After the nature of the procedure was explained, all participants provided informed consent to participate in the study, which was approved by the institutional review board of Milton S. Hershey Medical Center. Prior to participating in the study, volunteers completed a Western Ontario and McMaster Universities, or WOMAC, osteoarthritis questionnaire for the assessment of symptoms. Subjects were classified as asymptomatic if their normalized WOMAC score was less than 10. Subjects with a normalized WOMAC score higher than 10 were excluded from further study. Additional demographic data collected included height, weight, self-assessment of frequency and duration of running exercise per week, and participation in a regularly scheduled exercise program. Subject height and weight were used to calculate body mass index by dividing weight in kilograms by the square of height in meters.

Exercise Protocol
To minimize potential diurnal variation in cartilage T2, all subjects were studied in the morning and were instructed to limit weight-bearing activity prior to MR imaging examination. Quantitative T2 maps of the seven volunteers were obtained at baseline and within 10 minutes after completing exercise. Immediately after completion of the baseline MR imaging examination, volunteers were instructed to jog for 30 minutes at a comfortable pace on an asphalt jogging trail. Although the duration of exercise was constant for all subjects, distance and intensity of exercise were not controlled or recorded.

MR Data Acquisition
Quantitative cartilage T2 maps were obtained by using a Bruker 3.0-T MR spectrometer with a 14-cm transmit-receive birdcage coil. Sagittal T2 maps of the femorotibial joint were calculated from a six-section 11-echo sequence with a repetition time of 1500 msec and echo time values spaced evenly over a range of 9–99 msec, 4-mm section thickness, 2-mm intersection gap, 384 x 384 matrix, 12.75-cm field of view, and no signal averaging. To coregister the locations of the T2 maps before and after exercise, a home-built leg holder was used to rapidly and reproducibly reposition the subject’s knee within the MR imager. This device attaches directly to the patient table and MR gradient and radiofrequency coil insert used for knee cartilage T2 mapping studies. In addition to firmly stabilizing the leg during the examination, the device allows for fine adjustment of translational position on three axes, as well as internal and external rotation of the leg. A former placed behind the knee was used to reproducibly reposition the degree of knee flexion on MR images obtained before and after exercise.

Statistical Analysis
Magnitude images and T2 maps were calculated from 10 spin-echo MR images by means of linear least squares curve fitting on a pixel-by-pixel basis with Cincinnati Children’s Hospital Image Processing Software/Interactive Data Language (CCHIPS/IDL; RSI, Boulder, Colo) (18). The first echo was excluded from the fit to reduce error resulting from signal produced by stimulated echoes (19). Fitting of the signal intensity (SI) for the ith, jth pixel as a function of time, t, can be expressed as SI_i,j(t) = SI0_i,j · exp(–t/T2_i,j), where SI0_i,j is the pixel intensity at t = 0 and T2_i,j is the T2 time constant of pixel i,j. A magnitude image was generated from the pixel SI0_i,j data, and a T2 map was generated from the T2_i,j data.
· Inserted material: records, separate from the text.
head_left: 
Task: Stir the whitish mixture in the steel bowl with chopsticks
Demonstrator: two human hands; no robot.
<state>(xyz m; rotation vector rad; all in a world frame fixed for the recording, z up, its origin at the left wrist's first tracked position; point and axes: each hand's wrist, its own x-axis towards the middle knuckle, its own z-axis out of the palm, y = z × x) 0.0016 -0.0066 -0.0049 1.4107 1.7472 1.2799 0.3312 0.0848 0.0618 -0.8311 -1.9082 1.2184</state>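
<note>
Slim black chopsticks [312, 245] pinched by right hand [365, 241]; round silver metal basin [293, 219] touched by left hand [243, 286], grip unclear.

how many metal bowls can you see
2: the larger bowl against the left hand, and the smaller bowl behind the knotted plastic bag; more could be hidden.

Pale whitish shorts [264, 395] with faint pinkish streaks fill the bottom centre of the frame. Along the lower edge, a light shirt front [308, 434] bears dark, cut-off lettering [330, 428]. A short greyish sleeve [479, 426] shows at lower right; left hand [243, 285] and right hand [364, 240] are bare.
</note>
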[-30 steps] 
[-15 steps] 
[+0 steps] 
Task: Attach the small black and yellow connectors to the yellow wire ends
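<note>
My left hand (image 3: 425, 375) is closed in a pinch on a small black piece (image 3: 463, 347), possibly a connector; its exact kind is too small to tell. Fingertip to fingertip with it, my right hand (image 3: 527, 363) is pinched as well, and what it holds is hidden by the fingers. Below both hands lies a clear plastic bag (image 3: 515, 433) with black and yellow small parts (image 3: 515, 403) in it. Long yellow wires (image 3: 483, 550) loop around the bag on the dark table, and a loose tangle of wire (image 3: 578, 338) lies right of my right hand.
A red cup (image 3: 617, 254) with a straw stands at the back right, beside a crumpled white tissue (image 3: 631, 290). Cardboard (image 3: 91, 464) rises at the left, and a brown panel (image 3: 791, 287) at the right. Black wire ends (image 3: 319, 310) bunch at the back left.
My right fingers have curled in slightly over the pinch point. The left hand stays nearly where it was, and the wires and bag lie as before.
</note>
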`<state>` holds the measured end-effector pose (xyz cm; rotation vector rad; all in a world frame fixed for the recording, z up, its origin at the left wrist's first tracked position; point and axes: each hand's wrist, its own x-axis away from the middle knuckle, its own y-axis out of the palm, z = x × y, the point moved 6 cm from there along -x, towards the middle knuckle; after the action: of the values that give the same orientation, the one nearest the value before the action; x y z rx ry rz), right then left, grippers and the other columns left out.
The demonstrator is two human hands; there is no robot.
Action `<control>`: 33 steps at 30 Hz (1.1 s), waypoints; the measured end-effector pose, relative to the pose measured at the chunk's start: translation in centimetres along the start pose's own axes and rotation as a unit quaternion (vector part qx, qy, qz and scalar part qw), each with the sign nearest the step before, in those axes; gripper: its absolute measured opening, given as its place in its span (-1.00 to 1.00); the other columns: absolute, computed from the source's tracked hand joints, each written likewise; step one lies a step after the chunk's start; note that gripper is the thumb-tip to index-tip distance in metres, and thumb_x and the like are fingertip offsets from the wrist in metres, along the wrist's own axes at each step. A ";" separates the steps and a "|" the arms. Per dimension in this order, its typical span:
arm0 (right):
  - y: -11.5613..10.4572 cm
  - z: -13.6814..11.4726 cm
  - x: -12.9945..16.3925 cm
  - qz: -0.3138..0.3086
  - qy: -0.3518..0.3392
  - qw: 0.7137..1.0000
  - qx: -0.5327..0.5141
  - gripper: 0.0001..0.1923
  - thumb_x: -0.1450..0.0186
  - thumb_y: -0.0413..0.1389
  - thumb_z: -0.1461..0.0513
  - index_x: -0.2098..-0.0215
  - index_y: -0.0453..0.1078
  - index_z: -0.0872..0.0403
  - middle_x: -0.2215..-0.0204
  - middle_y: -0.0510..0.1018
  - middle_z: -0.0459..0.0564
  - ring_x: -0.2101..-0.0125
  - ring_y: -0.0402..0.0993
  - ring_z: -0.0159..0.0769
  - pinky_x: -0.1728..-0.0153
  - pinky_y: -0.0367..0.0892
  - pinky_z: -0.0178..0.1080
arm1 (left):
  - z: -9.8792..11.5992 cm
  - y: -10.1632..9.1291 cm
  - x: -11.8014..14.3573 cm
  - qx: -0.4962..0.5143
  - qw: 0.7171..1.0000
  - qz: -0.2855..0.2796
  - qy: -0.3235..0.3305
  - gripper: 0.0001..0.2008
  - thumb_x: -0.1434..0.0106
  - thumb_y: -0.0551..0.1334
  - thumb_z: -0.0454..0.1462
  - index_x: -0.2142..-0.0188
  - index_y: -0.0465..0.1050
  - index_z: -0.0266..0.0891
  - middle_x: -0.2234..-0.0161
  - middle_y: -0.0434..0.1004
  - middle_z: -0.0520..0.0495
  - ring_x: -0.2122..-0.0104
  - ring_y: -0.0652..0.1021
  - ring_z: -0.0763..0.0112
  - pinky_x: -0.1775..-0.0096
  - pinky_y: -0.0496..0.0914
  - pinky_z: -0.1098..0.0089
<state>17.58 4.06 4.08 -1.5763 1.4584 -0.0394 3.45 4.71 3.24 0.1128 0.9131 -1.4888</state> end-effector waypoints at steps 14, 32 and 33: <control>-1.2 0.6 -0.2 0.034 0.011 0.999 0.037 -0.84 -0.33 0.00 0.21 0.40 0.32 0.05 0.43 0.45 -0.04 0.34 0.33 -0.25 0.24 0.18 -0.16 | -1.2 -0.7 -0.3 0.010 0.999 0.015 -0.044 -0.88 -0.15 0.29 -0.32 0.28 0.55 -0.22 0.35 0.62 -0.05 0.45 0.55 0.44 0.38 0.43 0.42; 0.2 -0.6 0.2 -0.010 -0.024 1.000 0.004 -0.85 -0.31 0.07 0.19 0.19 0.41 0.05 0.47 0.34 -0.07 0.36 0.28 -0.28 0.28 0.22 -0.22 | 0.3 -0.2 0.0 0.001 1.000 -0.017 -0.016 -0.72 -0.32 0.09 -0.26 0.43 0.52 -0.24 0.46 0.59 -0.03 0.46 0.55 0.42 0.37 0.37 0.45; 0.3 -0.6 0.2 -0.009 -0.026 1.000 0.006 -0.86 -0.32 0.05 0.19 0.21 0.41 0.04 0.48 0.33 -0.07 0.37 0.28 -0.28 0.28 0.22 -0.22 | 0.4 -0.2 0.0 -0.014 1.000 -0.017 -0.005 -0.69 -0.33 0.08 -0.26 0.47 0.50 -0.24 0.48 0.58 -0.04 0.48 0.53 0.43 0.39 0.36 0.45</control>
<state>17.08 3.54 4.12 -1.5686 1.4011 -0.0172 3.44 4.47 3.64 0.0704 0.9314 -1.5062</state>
Analysis of the MR imaging results was performed by one investigator (H.E.S.) with more than 3 years of experience in the evaluation of cartilage T2 maps. Regions of interest that were evaluated included tibial and weight-bearing femoral cartilage. The peripheral margin of the meniscus was used to define the anterior and posterior borders of weight-bearing cartilage on the sagittal MR images. To generate regions of interest, segmentation of articular cartilage was performed on each section of the T2 maps by using an interactive subroutine in the CCHIPS/IDL software (RSI).

For the entire region of interest, the software automatically generated multiple T2 profiles by defining perpendicular tangents to the cartilage-bone interface, terminating at the articular surface. The effect of exercise on thickness of tibial and weight-bearing femoral cartilage was evaluated by comparing the mean and standard deviation of the computer-generated tangents for each region of interest with a two-tailed paired t test. A difference in mean cartilage thickness before and after exercise with a P value of less than .05 was considered a statistically significant change.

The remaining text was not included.